Играя с ритмом и вкусно смакуя слова, которые перепридумывают всякий раз, они поют так полюбившиеся им частушки.
Град прошёл, и всяк бегун
Выпал на дороженьку.
Одному пробило… спину,
А другому ноженьку!
Они рассказывают спортивные страшилки, которые знают наизусть, но всё равно смеются — громко и безумно заразительно.
Очнувшись, они вновь тянутся к дверям, за которыми давно уже никто не бормочет и нет даже намёка на свет, и всё повторяется вновь. И всё повторяется. И всё.
Всё. Неужели, конец… Господи, как же не хочется…
— Эй, как там тебя! Пуц, что ли? Юрк, правильно?
— Ага, Пуц.
— Ты чё, бревно, спрятался? Не хочешь бегать, давай постреляем. В штаны наложил? А давай мы вашим автоматы выдадим, чтоб всё по-честному?.. Юрк, он молчит.

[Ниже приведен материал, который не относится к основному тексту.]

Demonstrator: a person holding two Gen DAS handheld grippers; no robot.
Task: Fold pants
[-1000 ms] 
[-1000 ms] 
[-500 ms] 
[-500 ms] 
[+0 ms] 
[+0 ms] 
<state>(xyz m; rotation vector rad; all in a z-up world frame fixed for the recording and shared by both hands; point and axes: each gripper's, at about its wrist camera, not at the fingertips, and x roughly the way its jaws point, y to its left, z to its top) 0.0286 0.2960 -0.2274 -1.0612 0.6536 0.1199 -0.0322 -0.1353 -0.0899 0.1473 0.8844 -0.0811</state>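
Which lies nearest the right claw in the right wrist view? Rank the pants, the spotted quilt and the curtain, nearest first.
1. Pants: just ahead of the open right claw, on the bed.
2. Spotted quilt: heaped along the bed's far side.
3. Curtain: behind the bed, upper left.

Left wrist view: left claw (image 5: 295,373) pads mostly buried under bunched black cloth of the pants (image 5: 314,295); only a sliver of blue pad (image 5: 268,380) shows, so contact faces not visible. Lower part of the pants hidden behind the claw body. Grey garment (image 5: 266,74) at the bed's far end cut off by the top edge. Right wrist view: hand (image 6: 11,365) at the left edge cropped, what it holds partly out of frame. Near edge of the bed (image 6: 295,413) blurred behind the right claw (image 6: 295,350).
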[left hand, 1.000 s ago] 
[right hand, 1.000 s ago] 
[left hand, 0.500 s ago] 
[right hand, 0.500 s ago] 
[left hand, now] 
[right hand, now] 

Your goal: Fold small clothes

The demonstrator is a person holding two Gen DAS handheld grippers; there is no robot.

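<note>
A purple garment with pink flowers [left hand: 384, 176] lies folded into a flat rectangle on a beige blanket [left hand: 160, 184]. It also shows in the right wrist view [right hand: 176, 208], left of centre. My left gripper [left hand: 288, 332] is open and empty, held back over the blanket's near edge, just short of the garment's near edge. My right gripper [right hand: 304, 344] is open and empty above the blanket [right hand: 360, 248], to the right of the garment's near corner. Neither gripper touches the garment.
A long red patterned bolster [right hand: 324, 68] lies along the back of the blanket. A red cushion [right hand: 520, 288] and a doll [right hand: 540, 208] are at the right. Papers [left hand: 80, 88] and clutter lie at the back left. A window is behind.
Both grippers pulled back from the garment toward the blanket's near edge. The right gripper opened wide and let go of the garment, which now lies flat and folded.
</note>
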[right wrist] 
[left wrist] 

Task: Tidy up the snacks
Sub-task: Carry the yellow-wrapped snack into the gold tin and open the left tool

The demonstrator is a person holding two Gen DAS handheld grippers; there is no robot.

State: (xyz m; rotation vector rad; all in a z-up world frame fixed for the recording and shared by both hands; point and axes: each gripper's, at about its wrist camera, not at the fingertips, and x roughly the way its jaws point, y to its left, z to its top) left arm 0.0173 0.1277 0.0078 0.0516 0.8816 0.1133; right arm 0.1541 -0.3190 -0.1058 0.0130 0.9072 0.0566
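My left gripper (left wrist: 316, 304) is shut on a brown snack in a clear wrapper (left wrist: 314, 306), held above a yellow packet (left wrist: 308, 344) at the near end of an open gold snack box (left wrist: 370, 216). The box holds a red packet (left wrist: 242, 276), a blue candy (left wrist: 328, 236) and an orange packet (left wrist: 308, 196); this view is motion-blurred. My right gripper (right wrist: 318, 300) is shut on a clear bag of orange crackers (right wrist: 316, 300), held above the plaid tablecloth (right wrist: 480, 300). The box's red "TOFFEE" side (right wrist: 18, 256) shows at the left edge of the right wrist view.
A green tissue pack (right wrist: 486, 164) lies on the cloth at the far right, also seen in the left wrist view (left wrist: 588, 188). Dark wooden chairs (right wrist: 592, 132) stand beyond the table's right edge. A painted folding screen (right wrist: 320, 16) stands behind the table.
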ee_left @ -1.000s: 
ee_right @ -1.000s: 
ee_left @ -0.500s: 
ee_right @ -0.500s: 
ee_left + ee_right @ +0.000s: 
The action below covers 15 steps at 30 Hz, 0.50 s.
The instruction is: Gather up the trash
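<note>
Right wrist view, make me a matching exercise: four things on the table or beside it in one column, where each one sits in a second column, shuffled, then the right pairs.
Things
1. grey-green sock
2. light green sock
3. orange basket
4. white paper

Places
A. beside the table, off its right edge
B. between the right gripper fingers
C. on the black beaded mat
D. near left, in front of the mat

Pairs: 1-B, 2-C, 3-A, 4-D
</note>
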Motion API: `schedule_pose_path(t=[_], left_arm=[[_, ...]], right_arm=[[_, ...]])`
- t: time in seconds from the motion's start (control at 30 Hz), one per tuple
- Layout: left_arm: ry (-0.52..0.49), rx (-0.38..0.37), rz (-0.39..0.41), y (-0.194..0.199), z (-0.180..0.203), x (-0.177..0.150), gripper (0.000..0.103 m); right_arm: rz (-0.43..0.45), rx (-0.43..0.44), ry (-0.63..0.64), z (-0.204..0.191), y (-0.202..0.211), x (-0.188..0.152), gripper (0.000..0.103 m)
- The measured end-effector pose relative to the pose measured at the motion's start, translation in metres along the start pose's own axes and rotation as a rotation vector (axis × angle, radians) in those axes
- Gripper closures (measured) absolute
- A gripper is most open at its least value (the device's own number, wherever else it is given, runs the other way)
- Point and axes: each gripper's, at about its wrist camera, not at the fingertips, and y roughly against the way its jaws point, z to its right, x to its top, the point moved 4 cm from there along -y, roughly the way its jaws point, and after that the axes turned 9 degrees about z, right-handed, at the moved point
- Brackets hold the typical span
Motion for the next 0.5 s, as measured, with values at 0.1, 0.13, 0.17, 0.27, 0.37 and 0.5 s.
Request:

— Позвони папке, спроси, что делать.
— Сам звони, я с этим гадом не разговариваю.
— …Пап, это Юрик, мы тут с Колей со стадионом возимся… Да, провели… Пуц, конечно… Но я не про то. Они ни с того ни с сего в раздевалках заперлись и не выходят. Да откуда я знаю — просто закрылись… Короче, пап, мы их упрашиваем, чтобы вышли, соревноваться надо, потому что стадион, а они… Нет, ничего такого… Пап! Говорю тебе: пальцем не тронули! В общем, что делать? Коля уже психует: или, говорит, пусть выходят и делают, что велено, или на дачу свезём. Не трогать? Вообще?..
— А может, из танка шарахнуть?
— Пап, Коля спрашивает: если из танка по двери выстрелить, выйдут?.. Какой танк? Такой. Нормальный… Хорошо. Передам. Пока, пап.
— Чё он?
— Говорит, если шарахнуть, стадион закончится.
— Так мы же уже бабахали.
— Думаю, он догадался.
— Юрк, мне надоело. Будто других дел нет, как с этими возиться.
— Как хочешь. Но стрелять, наверное, не надо.
— Может, в последний раз?
— Давай. И всё, ну их.
— Ага.
Небо в облаках
…И всё повторялось и повторялось. Пока однажды, очнувшись, они не подошли к дверям и не увидели, что за ними живёт свет.
Отведя детей на самые верхние этажи и наглухо их запечатав, в наступившей полнейшей тишине они освобождают одну из дверей наружу и приоткрывают её на тончайшую щёлочку. Свет из неё такой чистоты и силы, что сначала они слепнут, а потом начинают видеть так хорошо, как не могли и мечтать, когда ещё помнили себя бегущими по стадиону. Распахнув дверь ещё шире и просунув в неё для надёжности сразу несколько голов, они не видят ни летящих… слово вылетело… кажется, пуль, ни бегущих солдат, ни рыскающих дулами ревущих… как же их… танков, лишь мощный и стройный лес, который, кажется, не заканчивается ни справа, ни слева, ни сверху. Растворив дверь полностью, они счастливо шепчут:
— Ведите же сюда скорее детей!
— Мася! Где же ребята? Они должны это увидеть! — произносит в тёмную глубину Пуц.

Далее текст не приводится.